:: What needs to be done ::
Instruction for the data below: set down exactly the lines from the line with "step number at" to the line with "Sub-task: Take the", inclusive, and no others.

[Data records]
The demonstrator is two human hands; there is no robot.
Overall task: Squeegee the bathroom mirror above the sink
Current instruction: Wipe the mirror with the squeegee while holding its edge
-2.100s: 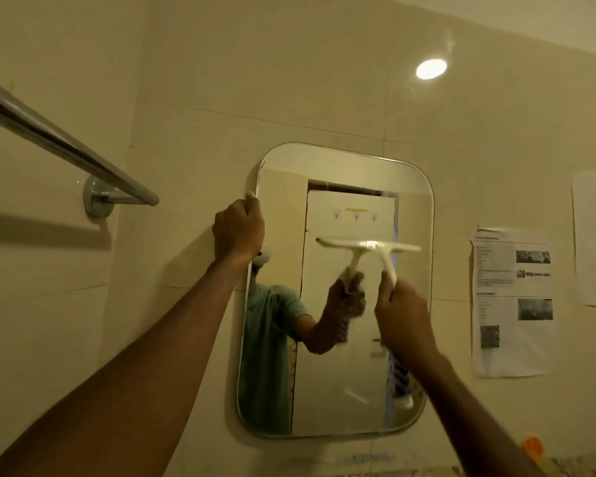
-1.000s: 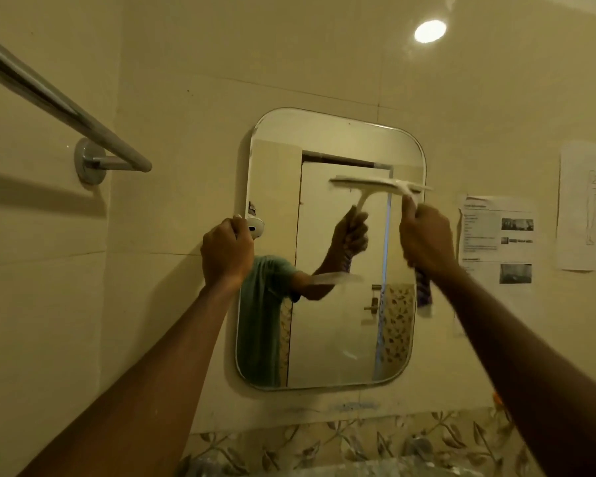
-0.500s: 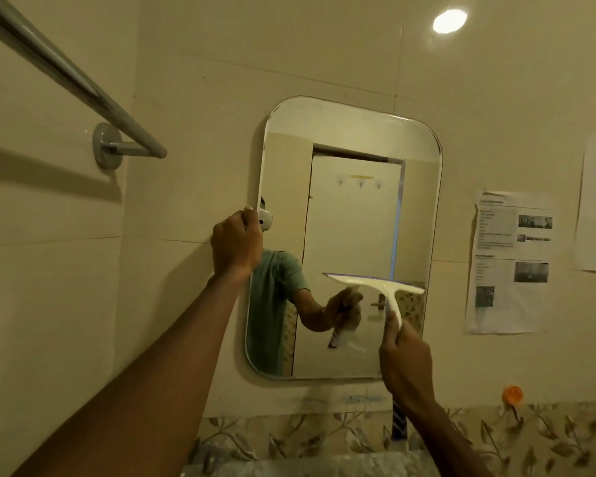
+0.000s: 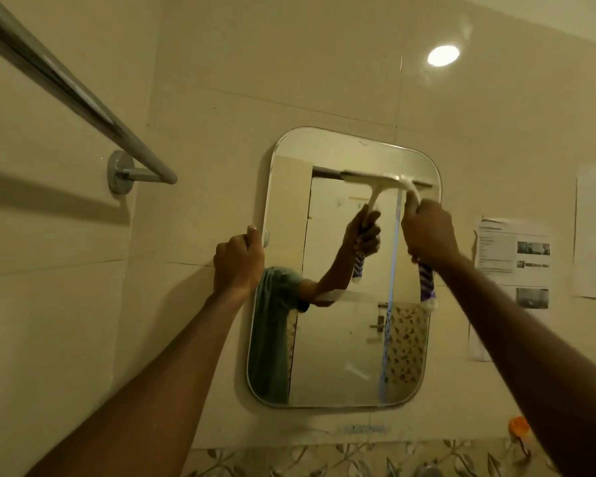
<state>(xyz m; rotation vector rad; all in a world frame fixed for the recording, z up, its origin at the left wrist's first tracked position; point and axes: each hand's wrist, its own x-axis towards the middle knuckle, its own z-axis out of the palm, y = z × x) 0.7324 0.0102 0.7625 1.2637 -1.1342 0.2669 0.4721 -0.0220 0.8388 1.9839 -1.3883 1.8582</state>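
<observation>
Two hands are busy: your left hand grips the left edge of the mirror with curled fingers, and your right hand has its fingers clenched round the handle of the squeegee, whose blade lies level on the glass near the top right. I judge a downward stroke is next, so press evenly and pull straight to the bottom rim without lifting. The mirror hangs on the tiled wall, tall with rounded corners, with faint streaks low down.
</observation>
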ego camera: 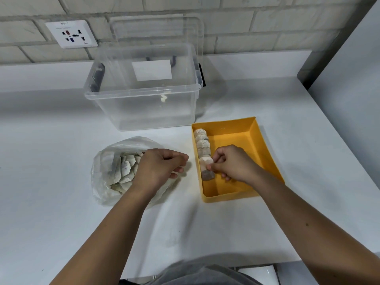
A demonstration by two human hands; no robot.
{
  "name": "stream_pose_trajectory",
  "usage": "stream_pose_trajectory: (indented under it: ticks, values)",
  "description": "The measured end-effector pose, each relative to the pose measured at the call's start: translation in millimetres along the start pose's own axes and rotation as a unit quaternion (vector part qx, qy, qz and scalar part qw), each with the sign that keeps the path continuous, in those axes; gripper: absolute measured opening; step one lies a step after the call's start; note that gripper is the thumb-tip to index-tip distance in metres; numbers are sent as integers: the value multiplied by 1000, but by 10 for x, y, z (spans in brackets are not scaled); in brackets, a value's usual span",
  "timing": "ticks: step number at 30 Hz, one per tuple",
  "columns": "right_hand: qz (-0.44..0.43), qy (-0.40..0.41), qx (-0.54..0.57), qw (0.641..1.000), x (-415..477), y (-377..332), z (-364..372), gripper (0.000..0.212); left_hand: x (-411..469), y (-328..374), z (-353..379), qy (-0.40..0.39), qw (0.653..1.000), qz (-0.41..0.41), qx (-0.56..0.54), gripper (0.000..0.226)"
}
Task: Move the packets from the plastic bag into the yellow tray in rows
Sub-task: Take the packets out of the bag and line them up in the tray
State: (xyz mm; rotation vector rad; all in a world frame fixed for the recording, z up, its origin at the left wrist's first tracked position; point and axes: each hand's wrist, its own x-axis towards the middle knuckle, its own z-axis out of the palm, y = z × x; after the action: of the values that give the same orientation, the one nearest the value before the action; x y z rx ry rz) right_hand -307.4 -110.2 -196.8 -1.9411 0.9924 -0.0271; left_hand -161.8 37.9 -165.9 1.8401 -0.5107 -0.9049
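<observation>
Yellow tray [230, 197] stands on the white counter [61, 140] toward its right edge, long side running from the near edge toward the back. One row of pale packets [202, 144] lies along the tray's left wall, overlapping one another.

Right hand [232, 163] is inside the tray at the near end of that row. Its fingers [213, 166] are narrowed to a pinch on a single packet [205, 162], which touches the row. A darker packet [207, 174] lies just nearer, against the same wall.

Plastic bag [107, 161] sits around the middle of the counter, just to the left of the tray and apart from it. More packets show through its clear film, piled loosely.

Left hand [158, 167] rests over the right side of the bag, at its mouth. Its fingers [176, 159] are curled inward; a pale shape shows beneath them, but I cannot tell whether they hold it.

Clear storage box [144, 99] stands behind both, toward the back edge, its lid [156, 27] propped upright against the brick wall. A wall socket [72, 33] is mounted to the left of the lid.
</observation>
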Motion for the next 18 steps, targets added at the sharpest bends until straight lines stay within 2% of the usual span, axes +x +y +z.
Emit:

:: Finished exercise ::
  "timing": "ticks: step number at 30 Hz, one per tuple",
  "columns": "right_hand: qz (-0.44..0.43), qy (-0.40..0.41), qx (-0.54..0.57), qw (0.641..1.000), x (-415..477), y (-377..332), z (-364..372), gripper (0.000..0.212); left_hand: x (-411..469), y (-328..374), z (-353..379), qy (-0.40..0.39), qw (0.653..1.000), qz (-0.41..0.41), qx (-0.56..0.54), gripper (0.000..0.226)"
}
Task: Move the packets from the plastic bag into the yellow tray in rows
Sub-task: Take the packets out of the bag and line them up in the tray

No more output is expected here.